Across the Capitol, the House has already passed two fiscal 2016 spending bills that adhere to the same framework, and leaders have scheduled floor consideration of a third measure, Legislative Branch, later this month.

Looking ahead, GOP leaders face steep challenges from several fronts.

As proven by the relatively anemic final vote tallies for the Military Construction-VA and Energy-Water bills passed in the House earlier this month, most Democrats are sticking with the White House to reject what are even typically popular spending bills.

Leaders should not have much trouble advancing the Legislative Branch bill off the floor this month. But it will get significantly tougher from there as the House appropriators begin tackling the nondefense spending bills that are traditionally more contentious.

House GOP leaders must also contend with a contingent of Republican fiscal hawks that typically votes against appropriations measures. Between Democrats and the fiscal conservatives, whips could be hard-pressed to secure 218 votes.

A similar dynamic could be replayed in the Senate, where bipartisan support for spending bills is even more critical. The GOP majority must woo six Democrats to overcome a potential filibuster and advance most legislation through the chamber.

Cochran must also contend with the specific challenge presented by a trio of GOP presidential candidates in the chamber eager to showcase their disdain for Washington business-as-usual.


Rushing Toward August

Timing will also prove to be a factor, particularly in the Senate.

As it is, Senate Appropriations has fewer than 90 days to mark up and debate spending bills before the August recess, when the process naturally loses momentum. Once lawmakers return in September, they must not only contend with a new fiscal year that starts in a matter of weeks, but the need to raise the debt ceiling.

As in past years, the two issues could become coupled by Republicans eager to extract concessions from the Obama White House.

Securing floor time will undoubtedly be a challenge, even though Majority Leader Mitch McConnell, R-Ky., also an appropriator, has vowed to set aside time for spending bills.

The consideration of anything on the Senate floor takes time, particularly under the more open process McConnell has been promoting, and appropriations measures are no exception.
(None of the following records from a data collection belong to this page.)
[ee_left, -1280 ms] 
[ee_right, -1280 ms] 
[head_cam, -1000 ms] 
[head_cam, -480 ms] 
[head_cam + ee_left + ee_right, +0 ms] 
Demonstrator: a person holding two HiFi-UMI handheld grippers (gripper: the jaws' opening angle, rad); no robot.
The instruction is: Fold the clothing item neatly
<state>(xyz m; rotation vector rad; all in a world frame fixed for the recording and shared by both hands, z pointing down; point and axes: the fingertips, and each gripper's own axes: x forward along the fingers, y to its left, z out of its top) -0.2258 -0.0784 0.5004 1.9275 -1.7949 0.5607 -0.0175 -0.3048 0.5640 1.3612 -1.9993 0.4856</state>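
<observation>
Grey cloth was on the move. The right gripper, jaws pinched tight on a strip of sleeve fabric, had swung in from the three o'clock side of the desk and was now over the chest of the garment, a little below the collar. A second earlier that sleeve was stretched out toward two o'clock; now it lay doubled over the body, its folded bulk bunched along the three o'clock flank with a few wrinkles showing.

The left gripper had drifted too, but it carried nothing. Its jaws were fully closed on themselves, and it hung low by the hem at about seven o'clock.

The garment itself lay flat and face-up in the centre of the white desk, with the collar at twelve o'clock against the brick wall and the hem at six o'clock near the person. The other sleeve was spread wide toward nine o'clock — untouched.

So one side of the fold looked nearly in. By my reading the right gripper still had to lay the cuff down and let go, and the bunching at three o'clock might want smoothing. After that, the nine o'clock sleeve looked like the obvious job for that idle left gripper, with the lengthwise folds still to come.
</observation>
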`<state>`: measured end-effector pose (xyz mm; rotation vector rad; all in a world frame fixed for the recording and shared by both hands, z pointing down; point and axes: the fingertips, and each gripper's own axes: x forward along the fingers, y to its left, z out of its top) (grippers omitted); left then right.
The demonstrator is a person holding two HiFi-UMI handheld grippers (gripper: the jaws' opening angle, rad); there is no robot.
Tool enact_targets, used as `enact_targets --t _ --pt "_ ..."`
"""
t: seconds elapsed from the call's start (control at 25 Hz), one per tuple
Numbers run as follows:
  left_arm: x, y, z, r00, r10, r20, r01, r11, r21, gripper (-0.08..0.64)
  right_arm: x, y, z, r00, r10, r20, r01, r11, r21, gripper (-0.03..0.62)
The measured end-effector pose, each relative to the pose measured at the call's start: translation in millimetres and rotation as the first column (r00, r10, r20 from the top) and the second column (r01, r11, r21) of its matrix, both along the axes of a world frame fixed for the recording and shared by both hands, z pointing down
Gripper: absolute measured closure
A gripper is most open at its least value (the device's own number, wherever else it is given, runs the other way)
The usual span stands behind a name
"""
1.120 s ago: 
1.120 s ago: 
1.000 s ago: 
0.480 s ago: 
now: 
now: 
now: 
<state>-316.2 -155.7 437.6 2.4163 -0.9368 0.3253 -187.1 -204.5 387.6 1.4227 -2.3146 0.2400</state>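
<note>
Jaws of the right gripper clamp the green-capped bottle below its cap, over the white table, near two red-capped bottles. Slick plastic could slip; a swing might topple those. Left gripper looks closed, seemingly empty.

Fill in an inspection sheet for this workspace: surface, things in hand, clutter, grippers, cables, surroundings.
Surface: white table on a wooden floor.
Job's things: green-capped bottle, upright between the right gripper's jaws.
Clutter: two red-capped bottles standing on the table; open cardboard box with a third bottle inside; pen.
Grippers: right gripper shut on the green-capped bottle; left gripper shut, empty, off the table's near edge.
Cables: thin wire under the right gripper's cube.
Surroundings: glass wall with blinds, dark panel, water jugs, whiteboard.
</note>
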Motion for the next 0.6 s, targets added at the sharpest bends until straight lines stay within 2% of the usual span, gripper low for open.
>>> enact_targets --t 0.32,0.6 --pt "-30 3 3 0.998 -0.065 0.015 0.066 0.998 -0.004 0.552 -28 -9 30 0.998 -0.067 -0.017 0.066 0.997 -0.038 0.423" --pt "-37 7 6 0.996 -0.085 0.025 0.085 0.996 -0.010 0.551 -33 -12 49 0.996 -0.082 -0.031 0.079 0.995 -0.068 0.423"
Other time-sensitive legislation, including measures to replenish the rapidly depleting Highway Trust Fund and to renew the charter for the expiring Export-Import Bank, could also eat up valuable floor time this summer.

The Senate Appropriations subcommittees have begun drafting their fiscal 2016 spending bills to provisional allocations recently delivered by Cochran.

The Mississippi Republican has offered few hints about how he’s divided the $1.017 trillion in sequester-level discretionary spending between the 12 subcommittees.

But with defense and nondefense caps largely frozen from current enacted levels, funding levels for individual programs are not expected to shift significantly

A major question is how much Democrats choose to engage on the subcommittee and full committee level.

Democratic leader-in-waiting Charles E. Schumer of New York has made it clear that the GOP should not expect help from Democrats on the floor passing spending bills that lock in the sequester.

But Barbara A. Mikulski of Maryland, the ranking Democrat on Senate Appropriations, indicated last week she’s taking a case-by-case strategy when it comes to working on individual spending titles in committee.

“We believe their basic premises are so flawed,” she told CQ Roll Call, adding that Cochran’s 302(b)s will be Democrats’ “first battle” in the committee. “But we’ll go one bill at a time.”